Sep. 2nd, 2005

cellio: (avatar)
This is brilliant. I wish I'd thought of it.

There are net-based databases of people offering housing to storm refugees (I linked to one yesterday). That's great, but how do the refugees get access? Most of them don't currently have net connections, and if you've just fled your city with only what you can carry, getting back online may be a low priority compared to, y'know, food, shelter, and money.

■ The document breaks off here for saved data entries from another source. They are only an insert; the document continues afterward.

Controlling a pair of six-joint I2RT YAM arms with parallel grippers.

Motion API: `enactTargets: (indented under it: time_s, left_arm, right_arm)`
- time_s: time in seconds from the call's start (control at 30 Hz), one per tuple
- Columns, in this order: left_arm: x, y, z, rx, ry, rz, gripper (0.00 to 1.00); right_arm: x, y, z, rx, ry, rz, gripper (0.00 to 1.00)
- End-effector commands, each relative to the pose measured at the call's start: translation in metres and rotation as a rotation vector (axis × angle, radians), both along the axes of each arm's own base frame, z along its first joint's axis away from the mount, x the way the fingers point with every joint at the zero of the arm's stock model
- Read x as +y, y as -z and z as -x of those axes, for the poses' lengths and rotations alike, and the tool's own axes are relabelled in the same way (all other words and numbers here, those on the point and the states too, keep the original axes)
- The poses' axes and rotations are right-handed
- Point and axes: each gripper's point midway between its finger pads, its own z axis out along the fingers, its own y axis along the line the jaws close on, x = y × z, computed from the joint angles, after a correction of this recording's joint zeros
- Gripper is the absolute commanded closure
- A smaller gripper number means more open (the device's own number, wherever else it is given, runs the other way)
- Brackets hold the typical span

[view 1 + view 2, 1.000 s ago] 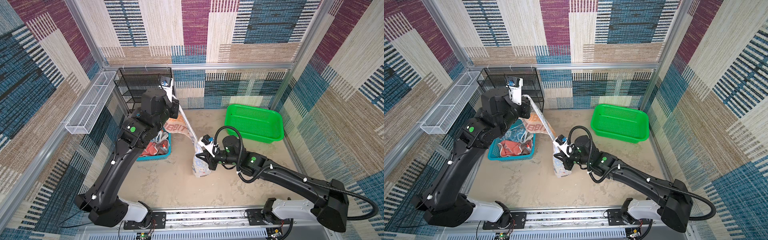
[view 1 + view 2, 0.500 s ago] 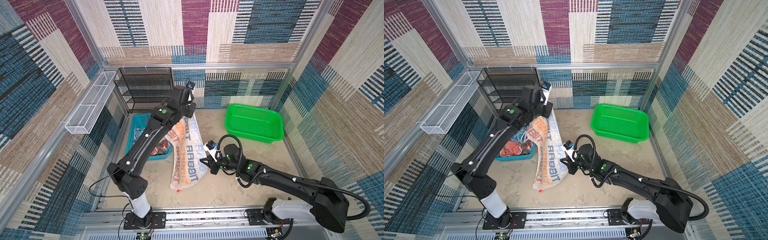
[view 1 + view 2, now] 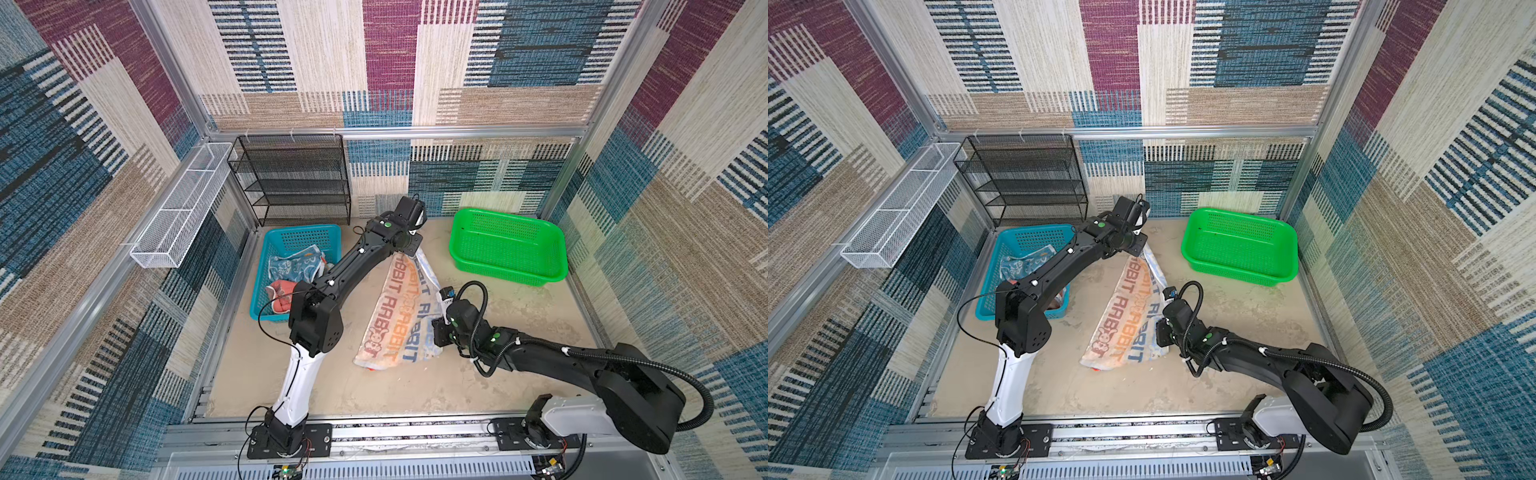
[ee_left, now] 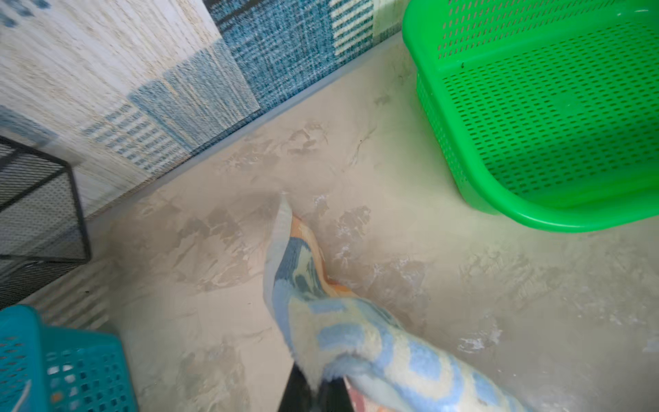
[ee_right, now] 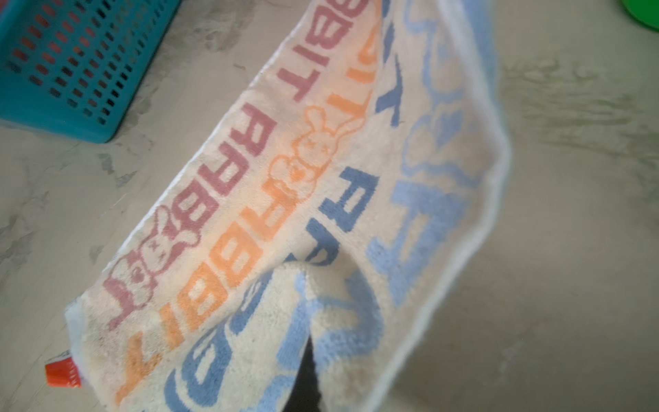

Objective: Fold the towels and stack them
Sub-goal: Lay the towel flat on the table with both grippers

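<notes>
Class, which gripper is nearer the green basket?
Left. The left gripper holds the lettered towel by its far corner, beside the green basket; the right gripper grips the towel farther toward the front.

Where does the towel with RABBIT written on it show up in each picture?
Top view: lettered towel, centre of picture.
Top view: centre again.
Left wrist: close up, trailing from the camera.
Right wrist: close up, filling most of it.
Shared landmark: blue basket, in all four.
</notes>
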Motion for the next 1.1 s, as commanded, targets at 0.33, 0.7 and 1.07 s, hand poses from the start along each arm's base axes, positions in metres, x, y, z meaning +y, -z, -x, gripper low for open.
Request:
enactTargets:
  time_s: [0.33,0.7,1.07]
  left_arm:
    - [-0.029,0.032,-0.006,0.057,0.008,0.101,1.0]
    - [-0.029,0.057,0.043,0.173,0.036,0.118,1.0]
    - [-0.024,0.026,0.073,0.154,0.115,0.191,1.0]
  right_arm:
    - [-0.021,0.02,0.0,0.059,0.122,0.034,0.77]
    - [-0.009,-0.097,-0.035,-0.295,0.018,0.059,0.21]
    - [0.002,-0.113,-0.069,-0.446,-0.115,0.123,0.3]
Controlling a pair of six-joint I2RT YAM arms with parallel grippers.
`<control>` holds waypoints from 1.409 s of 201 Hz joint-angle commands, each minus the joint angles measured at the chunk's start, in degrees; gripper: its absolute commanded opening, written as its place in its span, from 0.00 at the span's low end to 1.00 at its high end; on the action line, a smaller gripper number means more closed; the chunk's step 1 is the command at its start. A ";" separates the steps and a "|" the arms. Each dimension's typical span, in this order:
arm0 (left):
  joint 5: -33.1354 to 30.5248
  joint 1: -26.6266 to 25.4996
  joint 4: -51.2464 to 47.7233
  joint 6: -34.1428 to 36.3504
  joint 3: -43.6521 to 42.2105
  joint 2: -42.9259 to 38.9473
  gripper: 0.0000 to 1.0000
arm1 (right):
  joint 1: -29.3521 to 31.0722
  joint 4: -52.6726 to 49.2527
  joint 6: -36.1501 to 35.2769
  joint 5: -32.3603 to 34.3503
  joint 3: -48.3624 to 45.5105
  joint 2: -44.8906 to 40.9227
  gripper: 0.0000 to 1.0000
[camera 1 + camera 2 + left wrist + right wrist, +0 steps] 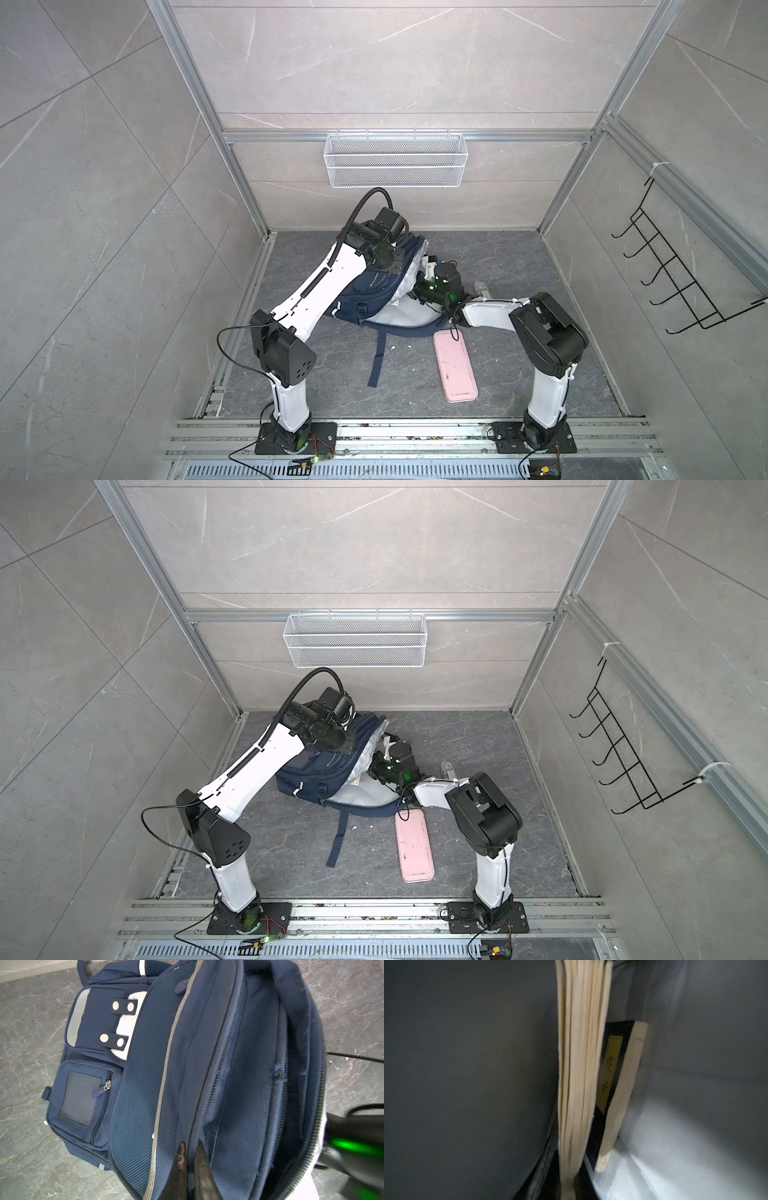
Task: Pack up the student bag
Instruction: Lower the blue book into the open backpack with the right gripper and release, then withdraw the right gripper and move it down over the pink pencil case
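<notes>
Right end effector (568, 1189) grips one book (579, 1064) (two inside bag (358, 297)).

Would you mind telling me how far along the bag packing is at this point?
Done: one yellow-labelled book already stands inside the student bag. In hand: the left gripper pinches the bag's opening edge while the right gripper, inside, holds a second book. Left: releasing that book, and the pink case lying outside the bag.

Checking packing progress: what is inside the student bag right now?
Inside the student bag, the right tool grips a cream-paged book; beside it sits a navy book with a yellow label. Anything behind them or deeper is hidden by pages and dim lining.
</notes>
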 commanded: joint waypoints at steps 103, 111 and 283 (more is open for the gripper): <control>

[livejournal.com profile] siderea proposes the Underwater Railroad. I think this would work; it has low overhead, it distributes the workload so volunteers don't get burned out, and people anywhere can help out. She needs a little PHP help; if that's something you can help with please comment there.

login chaos

Sep. 2nd, 2005 02:45 pm
cellio: (out-of-mind)
Now that we've been bought by a large company with large infrastructure, I've had to acquire quite a few more username/password pairs -- benefits site, HR site, sites for specific health providers, VPN, timesheet system, etc etc etc. (This is, of course, on top of the normal stuff -- machine login, email, etc.)

This wouldn't be so bad if all of these systems used the same pattern for the user name and maybe even the same requirements for passwords. But they don't. So there I was, trying to access one of these sites, getting "user name or password not valid" complaints, and having to try all the possible combinations of all values I could think of (because telling me which it disliked would give away too much information).

The problem turned out to be the user name. It wasn't my last name. It wasn't my email address. It wasn't my SSN. It wasn't my employee ID (actually the first thing I tried, since it was a corporate site and that's a corporate-issued ID). No -- it was the first letter of my first name plus the first four characters of my last name plus the last four digits of my SSN. I kid you not. Yeah, now that they mention it I recognize that. But who remembers stuff like that? Especially when there's exactly one system among the myriad that it applies to?

Is it any wonder that people write these things down (including passwords) or tell their browsers to take care of it?